# How can I correctly pass 2 vertices instead of all 4 for a quad to a vertex shader?

If I am rendering quads, but all the quads will be axis-aligned (that is, their plane is always parallel to either the X Y or Z plane), I thought I could cut vertex video memory usage in half by passing opposite corners (6 floats) instead of all corners (12 floats) to the vertex shader per instance. Provided to the shader would be a buffer of these opposing corners and a per-instance vertex ID which would be from [0, 4).

There are 3 orderings for vertices in a quad, which I call C, Z, and X, where C is the most standard. This determine which vertex ID corresponds to which corner.
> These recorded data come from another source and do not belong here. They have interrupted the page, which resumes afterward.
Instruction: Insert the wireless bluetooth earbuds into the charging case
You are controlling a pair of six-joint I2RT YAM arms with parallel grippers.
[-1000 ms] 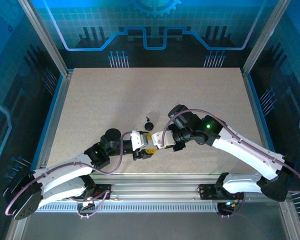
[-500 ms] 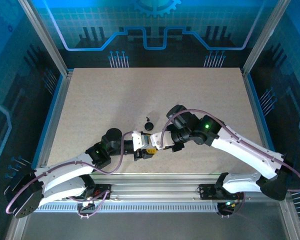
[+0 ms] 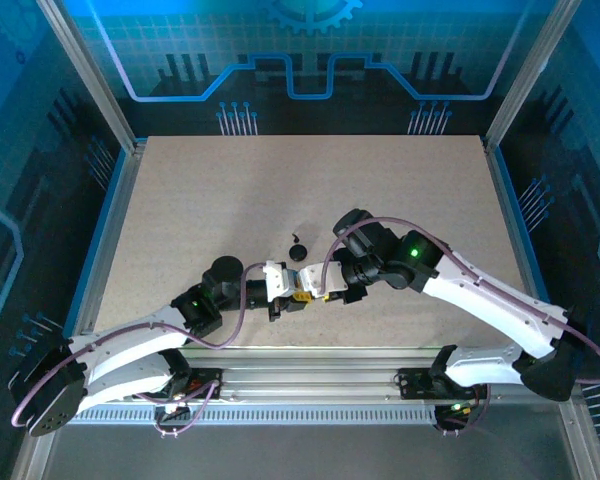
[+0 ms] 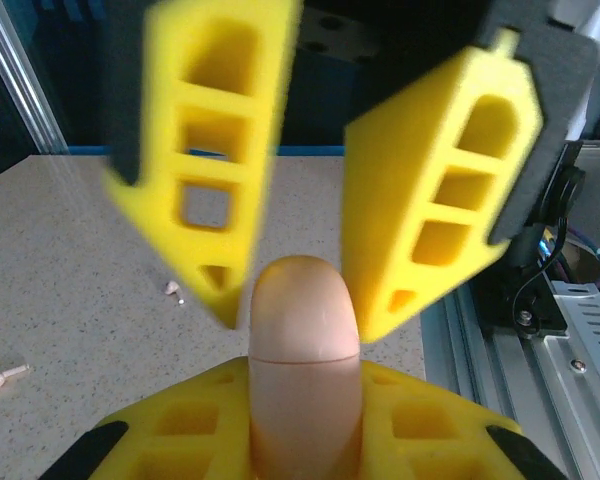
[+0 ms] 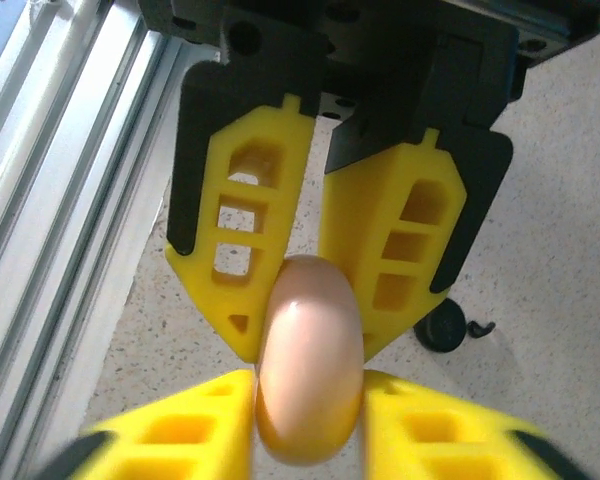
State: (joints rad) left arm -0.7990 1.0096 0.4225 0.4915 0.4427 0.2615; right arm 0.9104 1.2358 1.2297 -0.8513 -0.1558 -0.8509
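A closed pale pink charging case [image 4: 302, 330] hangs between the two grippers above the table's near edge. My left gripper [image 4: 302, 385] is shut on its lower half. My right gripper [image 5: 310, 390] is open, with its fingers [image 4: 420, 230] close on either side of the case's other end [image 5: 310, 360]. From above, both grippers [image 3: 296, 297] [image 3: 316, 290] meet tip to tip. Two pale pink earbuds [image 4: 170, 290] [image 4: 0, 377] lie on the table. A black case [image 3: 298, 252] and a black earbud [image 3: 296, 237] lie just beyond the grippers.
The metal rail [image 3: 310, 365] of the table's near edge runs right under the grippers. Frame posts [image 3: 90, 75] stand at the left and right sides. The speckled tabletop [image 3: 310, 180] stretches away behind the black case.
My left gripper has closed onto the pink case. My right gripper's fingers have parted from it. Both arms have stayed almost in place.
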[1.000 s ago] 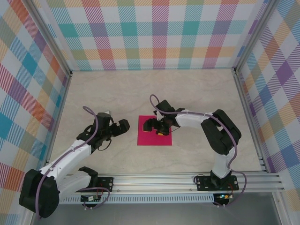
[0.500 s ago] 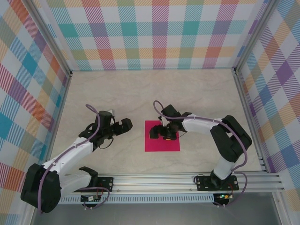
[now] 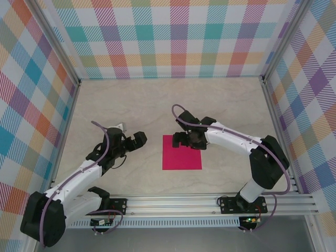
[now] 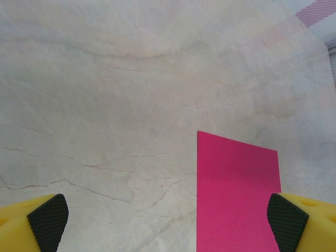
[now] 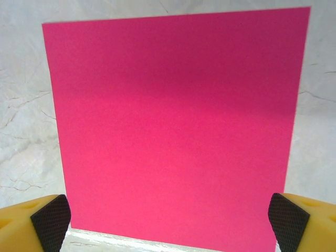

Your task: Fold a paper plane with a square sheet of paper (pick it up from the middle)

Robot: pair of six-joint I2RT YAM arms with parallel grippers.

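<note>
The square sheet of paper (image 3: 181,155) is magenta-pink and lies flat and uncreased on the marble table, a plain square and no paper plane. My right gripper (image 3: 185,140) hovers over the sheet's far edge, open wide. In the right wrist view the sheet (image 5: 173,121) spreads out ahead of the right gripper (image 5: 168,223), whose yellow fingertips (image 5: 50,220) stand far apart with nothing between them. My left gripper (image 3: 138,140) is open, a short way left of the sheet and apart from it. The left wrist view has the sheet (image 4: 236,194) at the lower right, by the right fingertip of the left gripper (image 4: 168,223).
Checked walls (image 3: 173,37) close the table (image 3: 131,105) in on the left, back and right. An aluminium rail (image 3: 210,202) with both arm bases runs along the near edge. Bare marble lies beyond and to both sides of the sheet.
The sheet slid right and slightly nearer under the right gripper, then stayed put. The right gripper pulled back to the sheet's far edge and opened fully. The left arm shifted only slightly.
</note>
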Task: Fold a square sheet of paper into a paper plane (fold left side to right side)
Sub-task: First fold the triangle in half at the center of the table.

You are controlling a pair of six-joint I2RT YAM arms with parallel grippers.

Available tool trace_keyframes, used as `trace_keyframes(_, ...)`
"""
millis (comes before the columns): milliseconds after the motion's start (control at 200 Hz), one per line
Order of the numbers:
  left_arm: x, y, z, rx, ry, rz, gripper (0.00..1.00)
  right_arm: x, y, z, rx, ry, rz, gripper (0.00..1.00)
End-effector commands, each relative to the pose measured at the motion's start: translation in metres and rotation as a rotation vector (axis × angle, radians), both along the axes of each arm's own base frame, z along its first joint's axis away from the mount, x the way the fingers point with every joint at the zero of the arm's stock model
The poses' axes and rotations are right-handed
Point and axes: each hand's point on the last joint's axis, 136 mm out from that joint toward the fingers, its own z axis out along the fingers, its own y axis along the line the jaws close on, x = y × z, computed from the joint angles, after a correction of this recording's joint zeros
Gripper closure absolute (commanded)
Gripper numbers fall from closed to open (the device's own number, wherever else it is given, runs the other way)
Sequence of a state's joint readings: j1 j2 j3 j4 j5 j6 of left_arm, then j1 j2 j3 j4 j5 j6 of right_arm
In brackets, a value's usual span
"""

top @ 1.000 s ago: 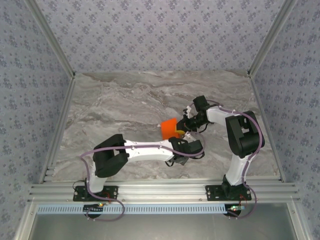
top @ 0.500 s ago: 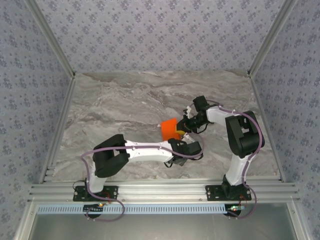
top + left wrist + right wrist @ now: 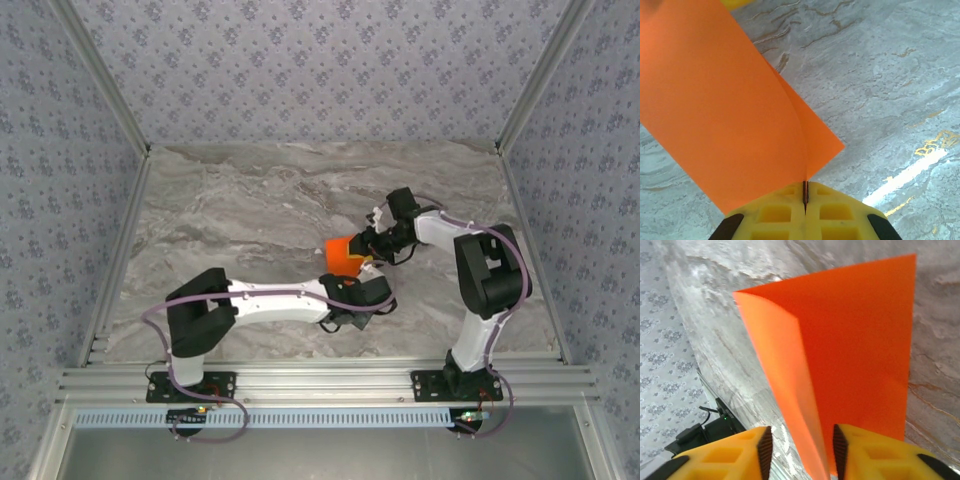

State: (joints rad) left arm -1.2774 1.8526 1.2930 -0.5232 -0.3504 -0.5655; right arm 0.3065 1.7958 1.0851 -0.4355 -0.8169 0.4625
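1. Our left claw [image 3: 805,194] is clenched. Its two yellow fingers [image 3: 775,215] meet flush, and a thin edge of the sheet of paper [image 3: 725,110] is pinched in the seam between them.
2. Out from that claw's tips the bright orange-red sheet spreads in two layers. A broad front layer runs away to the left of the claw. A second layer behind it shows on the right, its corner just past the fingertips.
3. Our right claw [image 3: 802,445] is released, with its yellow fingers [image 3: 875,460] standing apart. The sheet runs down into the gap between them. We cannot tell whether it brushes either finger.
4. Ahead of the right claw the sheet is bent along a crease. A narrow, paler flap lies to the left of the crease. A wide, darker panel lies to the right and ends in a sharp corner farthest from the claw.
5. From above, the sheet sits between the two claws. The left claw [image 3: 347,277] is at its near edge and the right claw [image 3: 363,252] is at its right side.
6. Under and around both claws lies the grey marbled tabletop [image 3: 250,210]. Beyond the tabletop stand walls with a small floral pattern [image 3: 320,70].
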Motion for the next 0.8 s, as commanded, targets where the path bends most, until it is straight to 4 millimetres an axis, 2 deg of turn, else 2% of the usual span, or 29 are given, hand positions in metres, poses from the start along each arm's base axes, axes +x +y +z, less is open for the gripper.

Here are some graphs to illustrate the relationship between the vertex ID and the corresponding corner:

C:

3----2
|
|
0----1


Z:

2----3
\
\
\
\
0----1


X:

2----1
\  /
\/
/\
/  \
0    3


I would like to be able to, given only the ID and 2 vertices, determine the location in 3D space of the vertex corresponding to ID. If the planes are axis-aligned, I could pass a normal ID and use a switch statement or so in the shader but I would prefer to be able to do this implicitly. Since the planes are axis-aligned one of the coordinates in one of the points will equal the corresponding coordinate in the other plane.

I have thought about how I can arrange the data into a new vertex given only vertex-ID and 2 opposite points but I ran into a difficulty. For each of the 4 points, I either use an XYZ value from the low or high corner. I know that if I go with C, for example, if vertex ID is 0 the result will just be the lower vertex and if the ID is 2 the result will be the higher one.
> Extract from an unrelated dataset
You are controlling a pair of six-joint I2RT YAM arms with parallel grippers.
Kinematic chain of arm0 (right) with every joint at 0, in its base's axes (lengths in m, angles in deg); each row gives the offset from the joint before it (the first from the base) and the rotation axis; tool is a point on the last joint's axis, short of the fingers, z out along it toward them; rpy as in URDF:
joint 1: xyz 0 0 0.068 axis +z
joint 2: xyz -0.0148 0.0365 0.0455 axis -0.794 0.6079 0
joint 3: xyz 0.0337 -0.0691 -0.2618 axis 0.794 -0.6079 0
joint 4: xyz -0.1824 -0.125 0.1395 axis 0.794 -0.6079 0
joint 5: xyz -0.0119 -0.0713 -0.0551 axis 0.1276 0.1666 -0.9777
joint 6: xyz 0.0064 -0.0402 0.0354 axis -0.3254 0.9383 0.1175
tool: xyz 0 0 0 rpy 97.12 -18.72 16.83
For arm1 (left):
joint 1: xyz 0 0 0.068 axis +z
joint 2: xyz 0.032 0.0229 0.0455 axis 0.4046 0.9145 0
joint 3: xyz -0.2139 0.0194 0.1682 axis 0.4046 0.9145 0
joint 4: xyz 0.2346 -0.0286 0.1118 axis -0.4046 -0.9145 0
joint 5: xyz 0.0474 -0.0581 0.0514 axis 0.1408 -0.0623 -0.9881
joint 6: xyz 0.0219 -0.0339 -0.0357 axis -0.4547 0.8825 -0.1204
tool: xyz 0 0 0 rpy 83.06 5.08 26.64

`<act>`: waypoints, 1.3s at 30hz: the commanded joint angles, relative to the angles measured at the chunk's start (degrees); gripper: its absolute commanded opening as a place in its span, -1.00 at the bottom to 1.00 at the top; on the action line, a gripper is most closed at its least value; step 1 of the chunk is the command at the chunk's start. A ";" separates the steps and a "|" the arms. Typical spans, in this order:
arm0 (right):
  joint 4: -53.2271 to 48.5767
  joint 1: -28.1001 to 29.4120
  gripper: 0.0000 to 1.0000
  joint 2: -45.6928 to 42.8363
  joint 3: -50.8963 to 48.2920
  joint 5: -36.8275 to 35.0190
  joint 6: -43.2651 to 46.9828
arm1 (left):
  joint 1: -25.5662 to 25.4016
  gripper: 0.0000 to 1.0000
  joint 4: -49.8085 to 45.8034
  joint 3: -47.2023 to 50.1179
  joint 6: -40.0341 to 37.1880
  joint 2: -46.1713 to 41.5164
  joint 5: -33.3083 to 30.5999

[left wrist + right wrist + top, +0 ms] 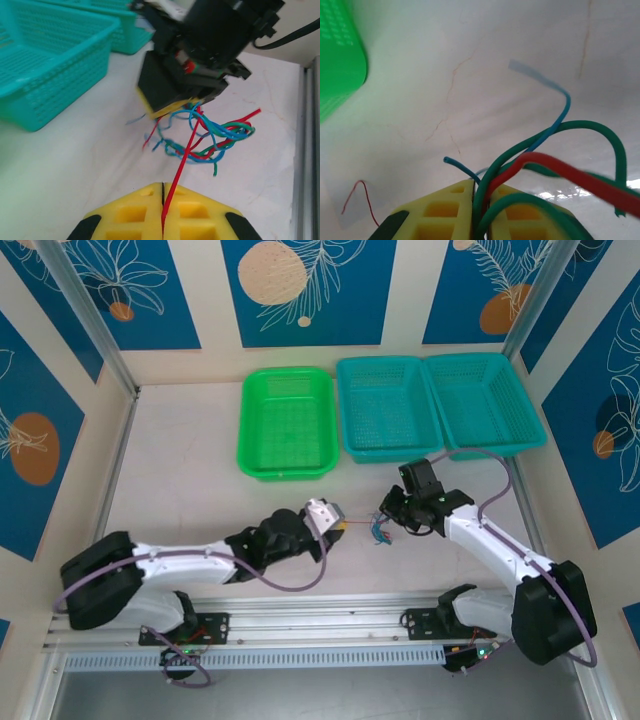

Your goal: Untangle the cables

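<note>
Thin cables [210,135], red, blue and green. Curl and knot into one loose bunch over the table [75,165]. Hang pinched at the top in the right gripper [175,105]. One red strand [182,160] stretched straight and tight into the closed left gripper [162,200].

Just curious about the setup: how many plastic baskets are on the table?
3: the green basket at the far centre, the middle teal basket beside it, the right teal basket at the far right.

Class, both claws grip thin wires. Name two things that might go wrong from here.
The thin red wire runs straight from the left claw into the tangled red, blue and green wire bundle; pulling may tighten the tangle. The right claw pinches several strands together, possibly trapping the red one.
</note>
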 commanded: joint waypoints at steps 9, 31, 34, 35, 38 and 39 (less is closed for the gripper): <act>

But for the other 2, I will need to grab some values from the lower vertex and some from the higher vertex. But given only vertex ID, no matter what I try, I cannot seem to be able to produce a quad whose vertex order (C/Z/X) is consistent. For example if I make a table (l or h means the resulting vertex will have the corresponding coordinate from the low or high vertex respectively):

VID 0 1 2 3
Dim
0   l l h h
1   l h h l
2   l h l h


This does create squares with correct coordinates given the vertex ID and only 2 opposite corners corresponding to the square, but the issue is, if the square is X-aligned, the resulting vertex ordering is X-style, Y-aligned gives Z-style ordering, and Z-aligned gives C-style ordering. I need them to have consistent ordering.
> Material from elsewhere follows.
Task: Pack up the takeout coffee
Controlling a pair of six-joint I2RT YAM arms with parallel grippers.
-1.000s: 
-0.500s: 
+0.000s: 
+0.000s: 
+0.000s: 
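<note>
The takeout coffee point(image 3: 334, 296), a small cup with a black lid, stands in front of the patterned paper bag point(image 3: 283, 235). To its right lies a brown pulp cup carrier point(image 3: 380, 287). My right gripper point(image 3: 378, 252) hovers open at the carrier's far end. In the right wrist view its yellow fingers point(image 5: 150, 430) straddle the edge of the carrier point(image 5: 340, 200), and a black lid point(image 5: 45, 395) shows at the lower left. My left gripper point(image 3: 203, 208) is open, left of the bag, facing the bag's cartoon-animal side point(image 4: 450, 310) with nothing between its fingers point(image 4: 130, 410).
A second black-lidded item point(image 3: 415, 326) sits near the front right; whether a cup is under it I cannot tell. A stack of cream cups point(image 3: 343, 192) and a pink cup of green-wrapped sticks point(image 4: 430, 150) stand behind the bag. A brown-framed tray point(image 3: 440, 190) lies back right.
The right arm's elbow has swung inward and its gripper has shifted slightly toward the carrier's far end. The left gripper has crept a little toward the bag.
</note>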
I have thought about all these tables I could make about which (low/high) vertex we pick an XYZ coordinate from given the vertex ID, and there are only 4096 possibilities, and none of them seem to satisfy the requirements of giving a consistent vertex-ordering style. So this alone cannot solve the problem. I will need some other strategy.

This question is more theoretical than programmatic, but how can I, given only 2 opposing vertices and a vertex ID, get the Nth vertex corresponding of 4 vertices of a square described by the opposite vertices, where the resulting vertex-ordering is correct and consistent?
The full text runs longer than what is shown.